_What you have to do_
Using the listing below, keep only the lines with the word "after" and copy them.

_Recorded information_
==================================================

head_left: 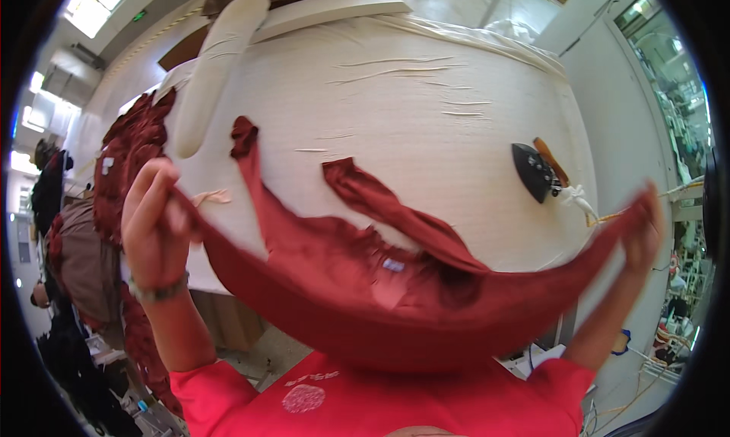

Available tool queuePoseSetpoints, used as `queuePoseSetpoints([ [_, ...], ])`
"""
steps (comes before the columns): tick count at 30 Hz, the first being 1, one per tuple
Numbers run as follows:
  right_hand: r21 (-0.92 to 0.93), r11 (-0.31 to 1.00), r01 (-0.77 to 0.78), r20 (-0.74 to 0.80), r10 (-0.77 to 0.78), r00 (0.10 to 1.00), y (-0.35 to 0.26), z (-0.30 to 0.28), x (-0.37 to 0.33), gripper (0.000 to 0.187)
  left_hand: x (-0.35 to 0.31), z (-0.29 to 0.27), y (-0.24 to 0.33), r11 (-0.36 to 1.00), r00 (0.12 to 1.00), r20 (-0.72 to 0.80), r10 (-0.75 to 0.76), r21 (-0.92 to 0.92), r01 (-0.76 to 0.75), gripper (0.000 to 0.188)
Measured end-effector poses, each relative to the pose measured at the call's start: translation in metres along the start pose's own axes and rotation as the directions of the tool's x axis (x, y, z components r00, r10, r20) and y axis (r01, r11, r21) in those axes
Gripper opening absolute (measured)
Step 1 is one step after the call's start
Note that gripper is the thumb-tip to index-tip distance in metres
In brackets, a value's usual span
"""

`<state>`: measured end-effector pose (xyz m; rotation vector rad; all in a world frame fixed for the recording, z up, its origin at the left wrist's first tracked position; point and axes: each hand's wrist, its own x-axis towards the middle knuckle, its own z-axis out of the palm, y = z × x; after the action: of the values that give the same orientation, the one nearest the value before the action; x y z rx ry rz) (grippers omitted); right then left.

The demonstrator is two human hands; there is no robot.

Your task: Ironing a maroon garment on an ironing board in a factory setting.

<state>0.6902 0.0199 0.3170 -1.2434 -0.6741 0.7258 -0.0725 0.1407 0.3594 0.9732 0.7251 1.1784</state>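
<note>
A dark red long-sleeved top [342, 315] is stretched wide between my two hands in front of my chest. My left hand [156, 216] is closed on one edge of it. Raised at the far right, my right hand [645, 228] grips the opposite edge, its fingers somewhat blurred by motion. Between the hands the cloth sags in a deep curve. The neckline, with a small pale label [393, 264] inside, lies toward the table. Both sleeves extend away from me over the white table cover [426, 140].
A black iron [534, 172] with a brown handle rests at the table's right, its cord running right. A long white padded board [222, 72] lies at the back left. More dark red garments [133, 163] are heaped along the left edge. A wall panel [608, 95] borders the right side.
</note>
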Motion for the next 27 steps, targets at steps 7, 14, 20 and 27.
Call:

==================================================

_Exercise result_
Step 1 is one step after the call's start
`<state>`: measured end-effector pose (xyz m; rotation vector rad; all in a world frame fixed for the recording, z up, its origin at the left wrist's first tracked position; point and axes: each hand's wrist, its own x-axis towards the middle knuckle, its own z-axis out of the palm, y = z × x; after the action: of the values that give the same orientation, the one nearest the value before the action; x y z rx ry rz) (grippers omitted); right then left.

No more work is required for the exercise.